The Supreme Court recently denied certiorari. 121 S. Ct. 1964
(2001).
However, in October 2000, while the appeal of the
Puerto Rico district court judgment was still pending before us,
Goya discovered that the Unanues had secretly sold Apartment 10A
in June 1998 for $4.6 million and had directed that $4.2 million
of the sale price--apparently the balance after commissions--be
wired to a Swiss bank account in Liliane’s name. Goya claims
both Charles and Liliane played integral roles in the sale.
When it learned of the sale, Goya filed an ex parte
motion, on October 16, 2000, asking the district court for an
order directing Charles and Liliane to appear in person and show
cause why they should not be held in contempt of court.

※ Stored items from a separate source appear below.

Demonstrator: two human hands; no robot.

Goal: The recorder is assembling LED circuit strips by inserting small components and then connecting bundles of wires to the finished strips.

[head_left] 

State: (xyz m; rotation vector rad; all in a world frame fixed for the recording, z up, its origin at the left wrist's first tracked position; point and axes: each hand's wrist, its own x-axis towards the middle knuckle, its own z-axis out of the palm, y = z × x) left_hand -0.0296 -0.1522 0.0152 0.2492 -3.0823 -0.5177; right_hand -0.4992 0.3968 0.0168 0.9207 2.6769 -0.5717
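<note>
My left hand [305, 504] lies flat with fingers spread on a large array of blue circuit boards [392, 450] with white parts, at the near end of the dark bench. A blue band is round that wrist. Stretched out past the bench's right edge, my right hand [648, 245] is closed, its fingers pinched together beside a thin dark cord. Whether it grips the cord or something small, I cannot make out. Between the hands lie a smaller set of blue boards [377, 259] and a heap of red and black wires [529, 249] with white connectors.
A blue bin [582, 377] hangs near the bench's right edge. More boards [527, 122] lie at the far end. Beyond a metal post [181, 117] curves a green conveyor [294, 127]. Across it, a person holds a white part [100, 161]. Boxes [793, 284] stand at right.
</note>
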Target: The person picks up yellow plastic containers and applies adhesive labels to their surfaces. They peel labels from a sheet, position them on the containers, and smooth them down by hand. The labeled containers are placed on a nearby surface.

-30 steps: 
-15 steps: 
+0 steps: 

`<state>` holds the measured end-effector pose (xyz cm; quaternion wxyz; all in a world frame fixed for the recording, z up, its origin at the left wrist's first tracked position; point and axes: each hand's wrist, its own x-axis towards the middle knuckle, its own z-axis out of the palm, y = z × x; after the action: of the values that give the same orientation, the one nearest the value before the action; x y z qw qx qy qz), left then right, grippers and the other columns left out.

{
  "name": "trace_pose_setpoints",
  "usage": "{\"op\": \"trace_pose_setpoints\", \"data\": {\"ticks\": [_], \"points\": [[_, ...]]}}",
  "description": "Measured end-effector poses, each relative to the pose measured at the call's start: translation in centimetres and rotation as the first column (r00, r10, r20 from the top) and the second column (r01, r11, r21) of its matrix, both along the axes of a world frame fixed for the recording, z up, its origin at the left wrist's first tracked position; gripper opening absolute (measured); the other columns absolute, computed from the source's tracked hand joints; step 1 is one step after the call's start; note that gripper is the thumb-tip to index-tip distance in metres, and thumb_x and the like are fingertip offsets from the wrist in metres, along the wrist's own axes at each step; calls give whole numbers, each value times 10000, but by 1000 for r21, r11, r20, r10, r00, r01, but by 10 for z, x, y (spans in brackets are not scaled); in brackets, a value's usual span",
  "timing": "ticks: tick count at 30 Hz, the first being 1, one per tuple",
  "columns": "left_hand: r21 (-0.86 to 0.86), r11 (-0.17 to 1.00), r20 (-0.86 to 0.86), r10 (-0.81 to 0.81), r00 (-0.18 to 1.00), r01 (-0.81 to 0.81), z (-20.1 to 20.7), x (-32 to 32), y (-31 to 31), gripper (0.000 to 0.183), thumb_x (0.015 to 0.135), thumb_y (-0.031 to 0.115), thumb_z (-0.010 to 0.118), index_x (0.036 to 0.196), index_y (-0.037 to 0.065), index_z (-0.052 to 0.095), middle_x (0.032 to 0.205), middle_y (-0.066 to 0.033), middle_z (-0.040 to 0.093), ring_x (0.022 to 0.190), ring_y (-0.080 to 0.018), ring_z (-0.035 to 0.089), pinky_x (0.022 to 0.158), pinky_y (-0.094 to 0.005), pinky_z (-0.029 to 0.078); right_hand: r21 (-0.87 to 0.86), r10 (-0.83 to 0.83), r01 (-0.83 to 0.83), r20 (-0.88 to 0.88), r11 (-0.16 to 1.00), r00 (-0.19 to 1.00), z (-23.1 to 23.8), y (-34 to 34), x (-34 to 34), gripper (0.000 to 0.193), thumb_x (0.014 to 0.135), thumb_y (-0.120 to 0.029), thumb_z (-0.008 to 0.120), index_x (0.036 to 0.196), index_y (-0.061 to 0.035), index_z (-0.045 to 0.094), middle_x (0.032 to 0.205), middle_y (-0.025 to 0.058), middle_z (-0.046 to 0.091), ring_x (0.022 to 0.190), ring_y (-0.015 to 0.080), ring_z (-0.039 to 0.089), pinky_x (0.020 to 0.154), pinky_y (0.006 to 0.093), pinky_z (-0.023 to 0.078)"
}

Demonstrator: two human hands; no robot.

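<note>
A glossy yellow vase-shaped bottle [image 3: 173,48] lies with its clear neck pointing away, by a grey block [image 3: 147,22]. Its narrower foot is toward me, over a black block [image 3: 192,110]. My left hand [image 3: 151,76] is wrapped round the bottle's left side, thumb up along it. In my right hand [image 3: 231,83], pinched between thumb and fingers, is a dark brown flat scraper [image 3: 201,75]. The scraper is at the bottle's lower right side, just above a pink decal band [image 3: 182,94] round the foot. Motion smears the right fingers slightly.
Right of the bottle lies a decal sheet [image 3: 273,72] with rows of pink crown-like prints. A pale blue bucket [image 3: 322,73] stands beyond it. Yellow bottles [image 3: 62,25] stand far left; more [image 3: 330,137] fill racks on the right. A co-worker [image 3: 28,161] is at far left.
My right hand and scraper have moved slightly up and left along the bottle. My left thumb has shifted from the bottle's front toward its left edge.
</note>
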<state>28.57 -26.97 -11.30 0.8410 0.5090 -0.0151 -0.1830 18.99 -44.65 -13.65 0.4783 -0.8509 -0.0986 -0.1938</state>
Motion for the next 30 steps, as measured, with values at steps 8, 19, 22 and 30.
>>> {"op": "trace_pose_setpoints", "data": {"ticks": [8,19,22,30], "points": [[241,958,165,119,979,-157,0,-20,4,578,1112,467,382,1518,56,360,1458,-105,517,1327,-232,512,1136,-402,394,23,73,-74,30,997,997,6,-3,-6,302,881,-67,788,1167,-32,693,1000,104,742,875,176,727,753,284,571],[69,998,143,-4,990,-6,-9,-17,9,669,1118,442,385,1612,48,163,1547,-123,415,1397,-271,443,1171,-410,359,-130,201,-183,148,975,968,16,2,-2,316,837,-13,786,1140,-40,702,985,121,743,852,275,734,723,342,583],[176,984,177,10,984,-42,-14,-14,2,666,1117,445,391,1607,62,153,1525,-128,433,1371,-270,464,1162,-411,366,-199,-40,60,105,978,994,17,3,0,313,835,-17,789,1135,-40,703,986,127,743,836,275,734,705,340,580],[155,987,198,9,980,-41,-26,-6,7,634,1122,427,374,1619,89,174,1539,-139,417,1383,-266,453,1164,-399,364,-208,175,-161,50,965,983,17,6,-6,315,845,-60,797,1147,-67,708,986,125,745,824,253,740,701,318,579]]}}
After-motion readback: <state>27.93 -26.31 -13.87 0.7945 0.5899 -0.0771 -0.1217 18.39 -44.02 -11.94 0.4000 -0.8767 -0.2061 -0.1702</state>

The
court issued the show cause order on October 20, 2000. It
reads:
ORDERED that defendant Charles Unanue a/k/a Ulpiano
Unanue Casal and defendant Liliane Unanue each shall
APPEAR PERSONALLY BEFORE THIS COURT, together with
counsel if they be so advised, on the 31st day of
October, 2000, at 9:30 a.m. [in the United States
Courthouse in Hato Rey, Puerto Rico] and then and
there SHOW CAUSE why they should not be held in
CONTEMPT OF COURT for their knowing and willful
violation of the [November 17, 1995] Orders of this
Court, and why the Court should not grant appropriate
relief therefor . . .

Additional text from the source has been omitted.